##### STUDY MATERIAL #####

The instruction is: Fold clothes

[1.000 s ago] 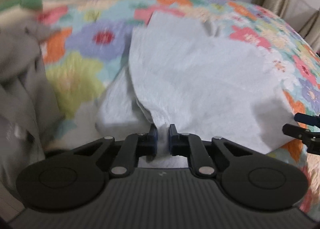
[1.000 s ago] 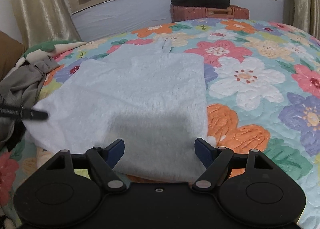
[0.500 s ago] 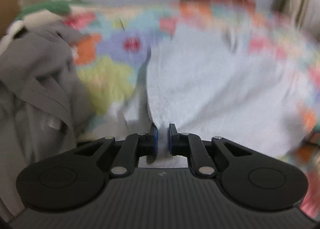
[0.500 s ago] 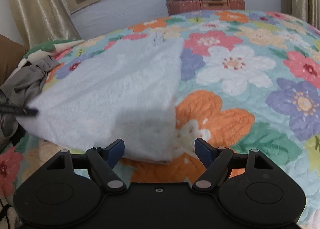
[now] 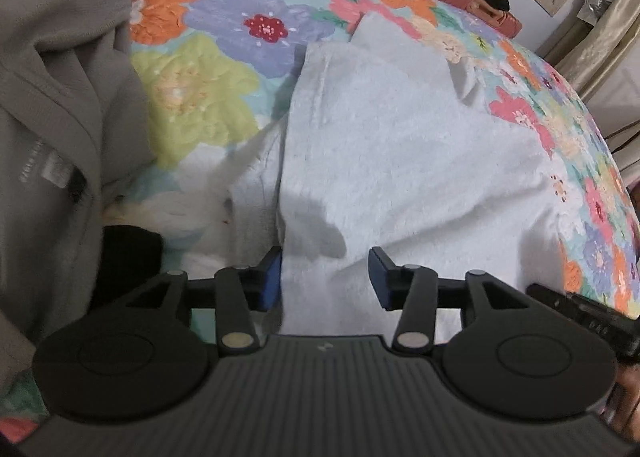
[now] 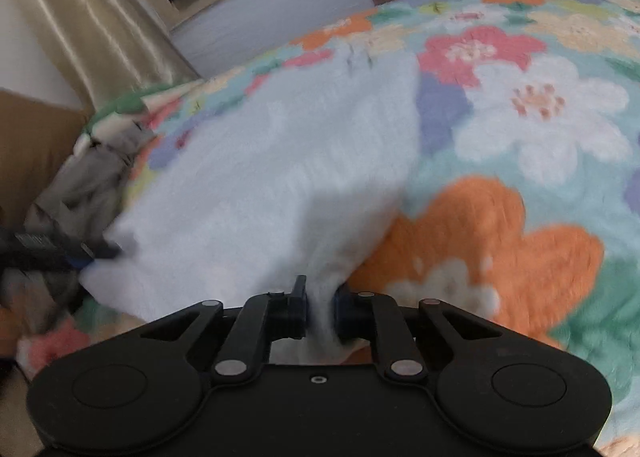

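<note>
Now garment [image 6: 280, 185] between both jaws.

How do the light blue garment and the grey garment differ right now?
The light blue garment lies spread and partly folded mid-bed; the grey garment sits crumpled at the bed's edge. The right gripper pinches the blue one's hem, and the left gripper straddles it, open; neither touches the grey one. Both rest on the floral bedspread.
</note>
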The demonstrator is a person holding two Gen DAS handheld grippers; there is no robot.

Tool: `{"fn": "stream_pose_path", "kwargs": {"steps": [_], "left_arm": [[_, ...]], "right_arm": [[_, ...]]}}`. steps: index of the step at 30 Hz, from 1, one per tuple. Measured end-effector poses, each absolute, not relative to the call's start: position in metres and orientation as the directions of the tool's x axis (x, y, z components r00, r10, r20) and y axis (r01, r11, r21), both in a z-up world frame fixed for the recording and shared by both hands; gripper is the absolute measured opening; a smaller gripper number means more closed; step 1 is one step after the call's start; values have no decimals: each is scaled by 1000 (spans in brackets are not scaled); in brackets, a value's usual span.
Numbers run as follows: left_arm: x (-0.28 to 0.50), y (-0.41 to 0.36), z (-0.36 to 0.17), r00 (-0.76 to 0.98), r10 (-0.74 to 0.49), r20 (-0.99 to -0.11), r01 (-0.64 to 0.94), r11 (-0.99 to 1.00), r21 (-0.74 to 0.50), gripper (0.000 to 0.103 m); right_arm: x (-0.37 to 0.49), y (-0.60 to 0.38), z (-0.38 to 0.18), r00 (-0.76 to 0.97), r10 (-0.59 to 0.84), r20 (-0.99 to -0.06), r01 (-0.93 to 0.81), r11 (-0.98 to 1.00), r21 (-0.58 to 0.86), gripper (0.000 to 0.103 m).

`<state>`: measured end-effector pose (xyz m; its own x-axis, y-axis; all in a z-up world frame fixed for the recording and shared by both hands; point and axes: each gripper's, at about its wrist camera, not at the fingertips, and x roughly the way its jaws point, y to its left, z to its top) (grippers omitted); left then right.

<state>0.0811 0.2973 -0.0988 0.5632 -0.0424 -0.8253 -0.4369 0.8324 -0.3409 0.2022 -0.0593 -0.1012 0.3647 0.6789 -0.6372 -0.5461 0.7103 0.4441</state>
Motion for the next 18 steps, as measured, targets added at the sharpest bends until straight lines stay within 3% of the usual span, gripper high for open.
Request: {"fn": "stream_pose_path", "kwargs": {"steps": [3,8,12,14,16,18], "left_arm": [[86,298,-107,522,-19,-853,-456,839,-297,45],[83,310,-111,529,-77,-845,-463,809,-363,58],[82,311,-110,517,-89,-852,-465,806,-366,67],[82,306,-106,511,-56,-858,-453,830,-325,79],[82,298,-99,527,-24,-849,-421,861,-286,82],[83,292,-91,547,-15,-837,-392,879,-272,92]], "right_arm": [[187,-93,-67,417,740,-527,-499,671,548,8],[186,-95,-111,421,559,-714,-452,812,370,5],[174,-96,-112,466,549,-694,-451,822,348,5],[174,-93,-108,473,534,-701,-474,825,308,5],[173,-89,-103,482,520,-705,-496,825,270,5],[173,-91,-105,487,515,-706,-502,826,256,5]]}}
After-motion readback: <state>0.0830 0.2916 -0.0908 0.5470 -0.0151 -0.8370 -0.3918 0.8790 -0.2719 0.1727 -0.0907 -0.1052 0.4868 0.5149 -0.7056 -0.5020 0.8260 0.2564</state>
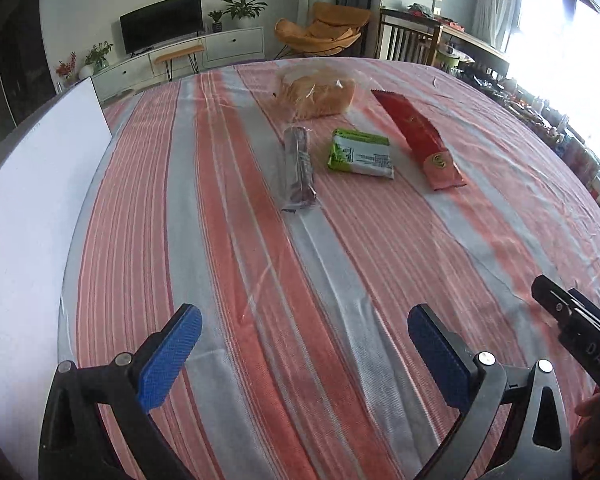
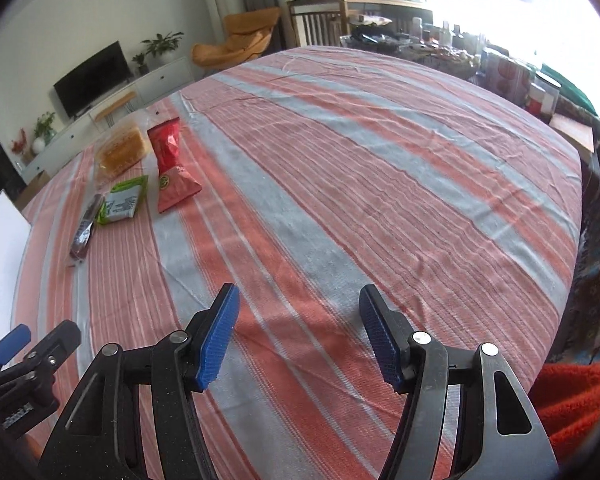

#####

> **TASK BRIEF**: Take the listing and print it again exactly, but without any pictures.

> **WORKED SOLUTION**:
The instruction is: Fold clothes

[1.000 s ago] 
[1.000 s ago] 
[0.500 s ago] 
[0.500 s ago] 
[now] 
[now] 

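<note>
Now garment [image 6: 280, 185] between both jaws.

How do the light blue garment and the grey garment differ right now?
The light blue garment lies spread and partly folded mid-bed; the grey garment sits crumpled at the bed's edge. The right gripper pinches the blue one's hem, and the left gripper straddles it, open; neither touches the grey one. Both rest on the floral bedspread.
</note>
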The demonstrator is a person holding two Gen DAS handheld grippers; there is no robot.

Tool: `{"fn": "stream_pose_path", "kwargs": {"steps": [_], "left_arm": [[_, ...]], "right_arm": [[_, ...]]}}`. steps: index of the step at 30 Hz, from 1, one per tuple. Measured end-effector poses, each absolute, not relative to the call's start: position in metres and orientation as the directions of the tool's x axis (x, y, z components r00, r10, r20) and y axis (r01, r11, r21), both in a z-up world frame fixed for the recording and shared by both hands; gripper is the absolute measured opening; a smaller gripper number means more closed; step 1 is one step after the call's start; values have no decimals: each is scaled by 1000 (spans in brackets are not scaled); in brackets, a value's usual span.
Numbers run as follows: left_arm: x (-0.28 to 0.50), y (-0.41 to 0.36), z (-0.36 to 0.17), r00 (-0.76 to 0.98), r10 (-0.74 to 0.49), r20 (-0.99 to -0.11), r01 (-0.64 to 0.94), r11 (-0.99 to 1.00), r21 (-0.74 to 0.50), gripper (0.000 to 0.103 m); right_arm: x (-0.37 to 0.49), y (-0.60 to 0.38), z (-0.38 to 0.18), r00 (-0.76 to 0.97), r10 (-0.59 to 0.84), r20 (-0.99 to -0.06), r01 (-0.93 to 0.81), r11 (-0.98 to 1.00), r21 (-0.58 to 0.86), gripper (0.000 to 0.103 m).

`<state>`: measured end-effector pose (xyz m; its own x-axis, y-axis; all in a z-up world frame fixed for the recording and shared by both hands; point and axes: each gripper's, at about its wrist camera, not at the fingertips, and x roughly the way its jaws point, y to its left, z to its top) (grippers omitted); left then right.

<state>0.0811 0.2973 -0.0988 0.5632 -0.0424 -0.8253 -0.4369 0.8324 -0.3409 0.2022 -0.0593 -0.1012 0.3647 0.6789 -0.6372 -0.5461 0.7103 0.4441</state>
Motion for the next 18 steps, as measured, targets added at the sharpest bends until straight lines stay within 3% of the usual span, gripper high for open.
Request: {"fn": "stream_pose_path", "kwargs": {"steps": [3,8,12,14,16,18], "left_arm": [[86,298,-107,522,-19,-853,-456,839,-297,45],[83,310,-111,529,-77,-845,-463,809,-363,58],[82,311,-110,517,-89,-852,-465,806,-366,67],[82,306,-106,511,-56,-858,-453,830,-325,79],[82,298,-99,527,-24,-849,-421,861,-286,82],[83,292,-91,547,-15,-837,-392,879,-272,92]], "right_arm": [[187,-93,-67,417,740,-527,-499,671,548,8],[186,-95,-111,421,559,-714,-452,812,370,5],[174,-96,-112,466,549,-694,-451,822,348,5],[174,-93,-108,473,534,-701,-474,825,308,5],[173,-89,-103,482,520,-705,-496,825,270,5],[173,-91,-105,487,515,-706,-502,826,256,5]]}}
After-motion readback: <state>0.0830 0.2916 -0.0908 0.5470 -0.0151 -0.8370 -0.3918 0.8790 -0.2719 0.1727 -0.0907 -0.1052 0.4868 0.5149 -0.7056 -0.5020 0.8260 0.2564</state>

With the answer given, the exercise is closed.